Causality in Machine Learning
Posted by David Corfield
Back when we started the Café in 2006, I was working as a philosopher embedded with a machine learning group in the Max Planck Institute in Tübingen. Here I am reporting on my contribution to a NIPS workshop, held amongst the mountains of Whistler, on how one may still be able to learn when the distributions from which data is drawn for training and testing purposes differ. My proposal was that background knowledge, much of it causal, had to be deployed. It turns out that a video of the talk is still available – links to this and the resulting book chapter, Projection and Projectability, are here.
I was reminded of this work recently after seeing the strides taken by the machine learning community to integrate causal graphical models with their statistical techniques in Towards Causal Representation Learning and Causality for Machine Learning. Who knows? Perhaps my talk, which was after all addressed to some of these people, sowed a seed.
But another seed I was trying to sow around that time was Category Theory in Machine Learning (see also posts of mine from around that time on, e.g., kernels, infinite-dimensional exponential families, and probability theory). And I see things are happening on this front too, much summarised in Category Theory in Machine Learning.
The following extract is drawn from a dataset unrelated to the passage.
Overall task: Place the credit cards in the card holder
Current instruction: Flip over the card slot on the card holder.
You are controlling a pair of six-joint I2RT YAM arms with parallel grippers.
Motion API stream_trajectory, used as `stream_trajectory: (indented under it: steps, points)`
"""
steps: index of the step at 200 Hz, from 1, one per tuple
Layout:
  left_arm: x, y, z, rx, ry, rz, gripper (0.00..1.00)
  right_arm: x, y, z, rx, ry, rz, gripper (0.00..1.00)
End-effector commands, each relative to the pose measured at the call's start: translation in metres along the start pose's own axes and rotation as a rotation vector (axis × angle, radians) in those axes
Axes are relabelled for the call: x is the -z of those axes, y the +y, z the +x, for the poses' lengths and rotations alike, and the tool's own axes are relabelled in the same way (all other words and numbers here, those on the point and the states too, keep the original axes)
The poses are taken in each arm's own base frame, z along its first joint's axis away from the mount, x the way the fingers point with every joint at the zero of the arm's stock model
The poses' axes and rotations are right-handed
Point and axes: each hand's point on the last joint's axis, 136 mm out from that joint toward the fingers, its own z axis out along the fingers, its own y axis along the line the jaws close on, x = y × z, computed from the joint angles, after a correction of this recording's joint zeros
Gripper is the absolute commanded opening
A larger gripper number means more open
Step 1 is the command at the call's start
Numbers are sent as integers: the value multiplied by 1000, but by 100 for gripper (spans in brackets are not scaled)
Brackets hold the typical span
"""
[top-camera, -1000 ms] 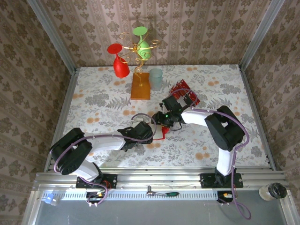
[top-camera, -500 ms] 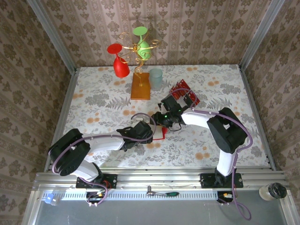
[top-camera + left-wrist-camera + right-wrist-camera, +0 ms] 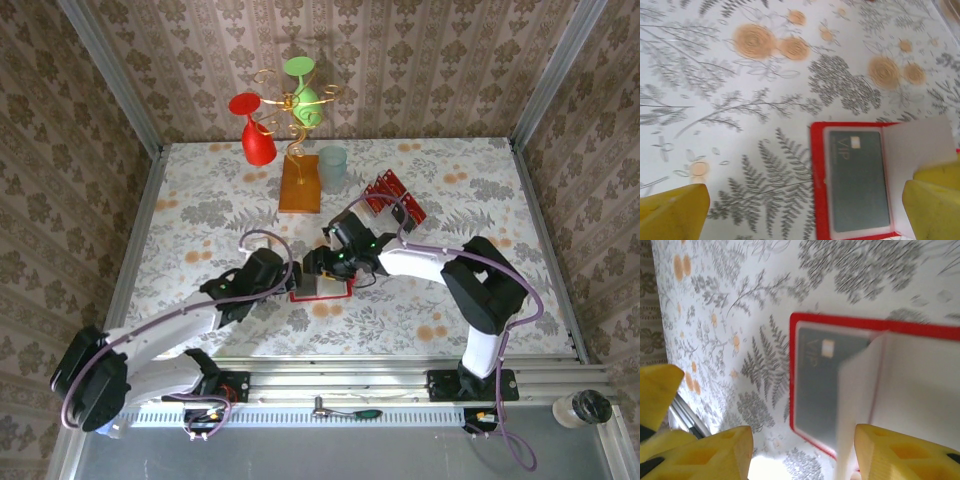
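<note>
The glossy red folding card holder (image 3: 816, 190) lies open mid-frame on the floral bench (image 3: 740, 100), with a grey VIP card (image 3: 857, 185) in its clear pocket and its lower edge cut off. The jaws of the left gripper (image 3: 805, 202) and the right gripper (image 3: 804, 440) are spread wide, their yellow tips cropped.

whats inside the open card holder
A dark grey card marked VIP sits in one half of the red card holder. A pale inner flap covers the other half, so whatever is under it cannot be seen.
</note>
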Motion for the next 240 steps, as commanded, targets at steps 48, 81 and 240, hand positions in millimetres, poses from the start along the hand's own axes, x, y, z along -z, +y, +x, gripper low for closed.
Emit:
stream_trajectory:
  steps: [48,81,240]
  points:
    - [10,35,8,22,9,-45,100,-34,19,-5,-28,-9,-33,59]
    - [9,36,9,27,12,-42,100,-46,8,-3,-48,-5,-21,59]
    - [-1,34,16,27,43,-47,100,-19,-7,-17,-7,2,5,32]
I’m left wondering about the role of philosophy. Are we better advised sticking to the ‘making sense of what’s happened’ part of our jobs, often addressed to each other, or is there a place for a ‘you people might want to take a look at this’ approach, addressed outside?
Boryslaw
It seems to me that the central topic of this post is exactly what in causal inference is known as transportability, see for example Pearl, J., and Bareinboim, E. (2011) “Transportability of Causal and Statistical Relations: A Formal Approach”